A cold sore on your lip or tongue can make you panic. Herpes infection can be more than an annoyance. Two types of the herpes virus can affect various areas of your body. Although the condition is lifelong, symptoms of an outbreak can be dealt with if you have the correct information at your fingertips. The following article provides the right information about oral herpes, which will equip you on how best to manage oral herpes.
What is Herpes?
Herpes simplex virus causes skin infections. The infection results in painful or itchy sores and blisters that appear and resolve with time, and sores can recur. Herpes simplex virus usually doesn’t cause severe health problems, but it can be dangerous to infants and people with weakened immunity.
There are two types of herpes simplex:
- Herpes simplex 1: HSV-1, more widely known as oral herpes, usually affects your mouth or face. It causes cold sores. The herpes sores appear on the tongue, and HSV-1 is transmitted through contact with saliva.
- Herpes simplex 2: HSV-2, also called genital herpes, is a sexually transmitted disease. It leads to genital sores.
Additionally, a herpes infection can affect other parts of your body, including your eyes or other regions of your skin.
Difference Between HSV-1 and HSV-2
HSV-1 spreads through contact with the saliva or skin of an infected person. It usually affects your face or your mouth. HSV-2 spreads through sexual contact and affects your genital or anal region. Either form of HSV can lead to an infection on the area of skin that comes into contact with the virus.
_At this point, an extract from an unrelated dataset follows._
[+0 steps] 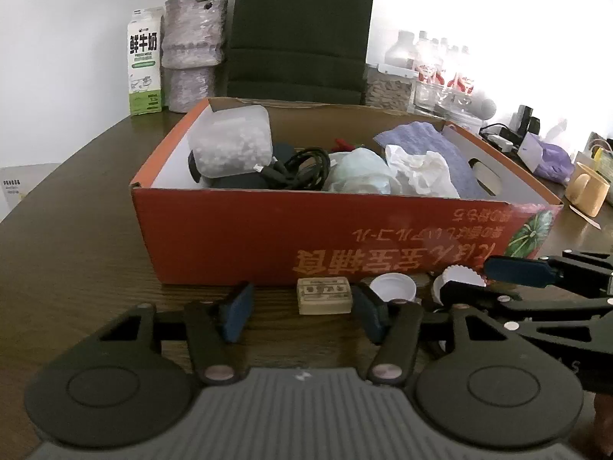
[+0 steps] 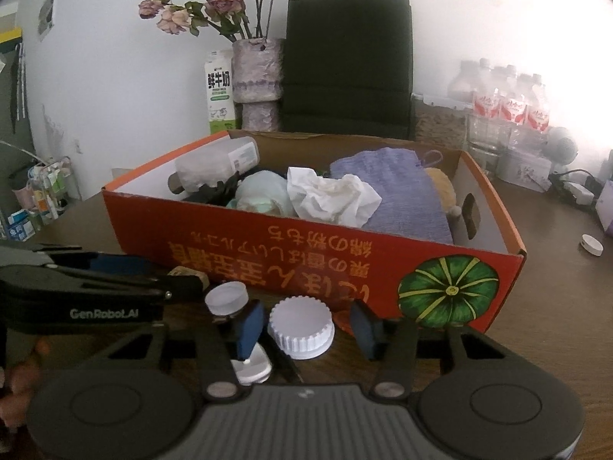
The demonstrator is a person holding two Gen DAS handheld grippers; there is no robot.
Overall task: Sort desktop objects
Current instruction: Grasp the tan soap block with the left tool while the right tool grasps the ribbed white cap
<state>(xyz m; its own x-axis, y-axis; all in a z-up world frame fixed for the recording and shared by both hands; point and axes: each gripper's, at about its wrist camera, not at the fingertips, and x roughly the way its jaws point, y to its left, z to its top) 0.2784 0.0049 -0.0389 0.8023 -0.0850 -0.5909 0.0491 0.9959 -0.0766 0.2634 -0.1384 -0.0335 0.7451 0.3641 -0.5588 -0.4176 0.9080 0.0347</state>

Mode of Transmission of Oral Herpes
Herpes virus commonly resides on the skin or is presented in saliva. Hence close contact with a person who has the infection results in a condition. The transmission of the virus is more likely if the person has an outbreak or presence of sores. Although, you can infect someone else even if you have no symptoms. This is known as asymptomatic viral shedding.
HSV-1 can be passed on by:
- Coming in contact with a person’s skin near the mouth, especially if he has symptoms of herpes on lips
- Sharing food utensils, lip balm or razors
- Receiving oral intercourse from someone with a cold sore may spread a herpes infection to your genitals
Risk Factors for Contracting Herpes Simplex
Herpes can infect anyone. However, the following are some risk factors that make you more prone to developing herpes:
- If you have multiple sex partners
- Becoming sexually active at a young age
- Having a prior sexually transmitted disease (STD)
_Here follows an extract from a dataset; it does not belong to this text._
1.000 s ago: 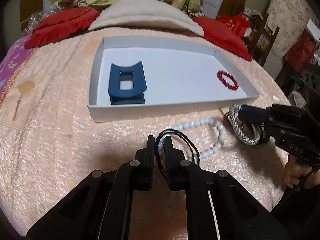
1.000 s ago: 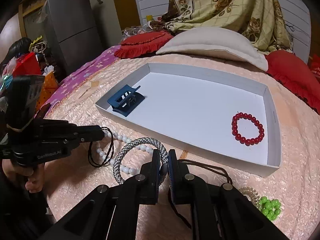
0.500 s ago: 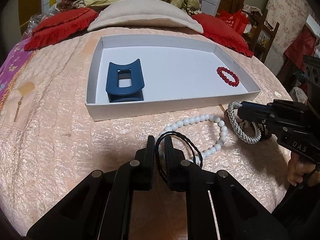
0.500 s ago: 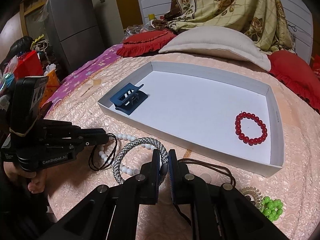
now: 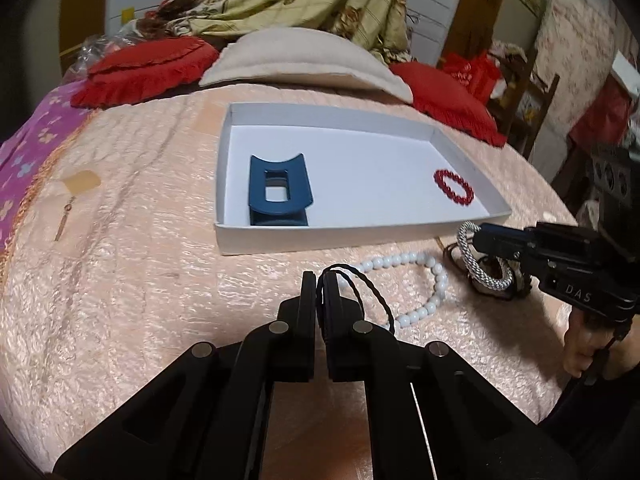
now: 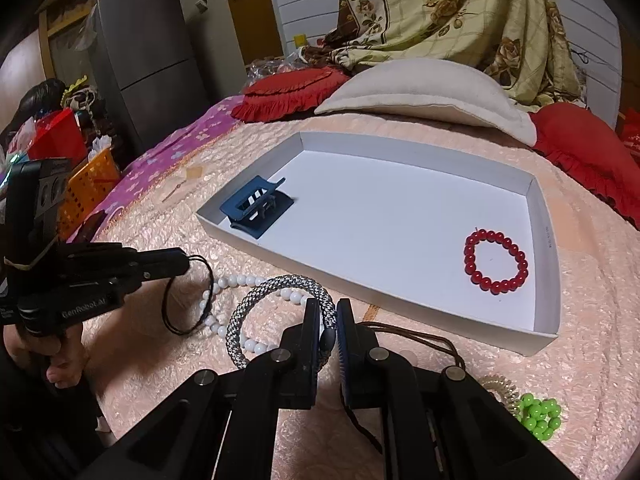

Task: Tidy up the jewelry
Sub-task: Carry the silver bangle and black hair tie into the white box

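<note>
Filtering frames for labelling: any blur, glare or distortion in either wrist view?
Left wrist: background pillows and white tray rim slightly motion-smeared, red bead bracelet soft; strong fisheye bowing. Right wrist: sharper, beads crisp; dark vignette corners, warm indoor light, no harsh glare.

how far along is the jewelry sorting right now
Done: blue hair claw and red bead bracelet lie in the white tray. In hand: left tool grips the black cord loop, right tool the silver rope bangle. Left: white bead necklace, brown cord, green beads.
</note>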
- If you are assigned female at birth
- If you have a weakened immune system
- Not practising safe sex by not using protection such as condoms or dental dams during intercourse
Most people contract HSV-1, which usually causes cold sores during childhood. It spreads when an adult has the virus or cold sore on the tongue or lips and has close contact with a child. For example, one way of transmission is by kissing a child. Both types of HSV can infect both the mouth and the genitals. Once an individual is infected, they will have the herpes simplex virus for the rest of their life. Even though the virus is not active, it resides in a group of nerve cells. This is primarily why an outbreak can occur at any time. However, the are many people who do not experience any symptoms.
Common Triggers That Cause an Outbreak
It is still unclear what triggers the virus to return, but the following factors may play a role:
- Exposure to sunlight
- Physical injury
- Emotional stress
Do you get Oral Herpes on the Tongue?
Most adults in the United States are believed to have oral herpes. Herpes-type 1 does not only cause cold sores on your lips. It is possible to develop symptoms of herpes simplex on your tongue. Cold sores can form on the tongue and indicate early-stage herpes on the tongue. However, before converting into sores, herpes bumps on the tongue can develop, indicating mild herpes on the tongue. Herpes outbreak on the tongue is also known as oral herpes or herpes in the mouth, and it can affect your lips, tip of the tongue, nose, gums, cheeks, throat, roof of the mouth, chin, or neck.
Symptoms of Oral Herpes
Herpes symptoms in the mouth usually start about 2-12 days after getting the infection and can last 7-10 days. Oral herpes symptoms include:
- Pain, burning, tingling, itching at the site.
- Blisters initially appear as small, shallow ulcers on a red base and then soon become dry and crusted, appearing yellow. You can also develop herpes blisters on the tongue or herpes under the tongue.
- Sores can appear on the lips, nose, tip of the tongue, under the tongue, gums, cheeks, throat, roof of the mouth, chin, or neck.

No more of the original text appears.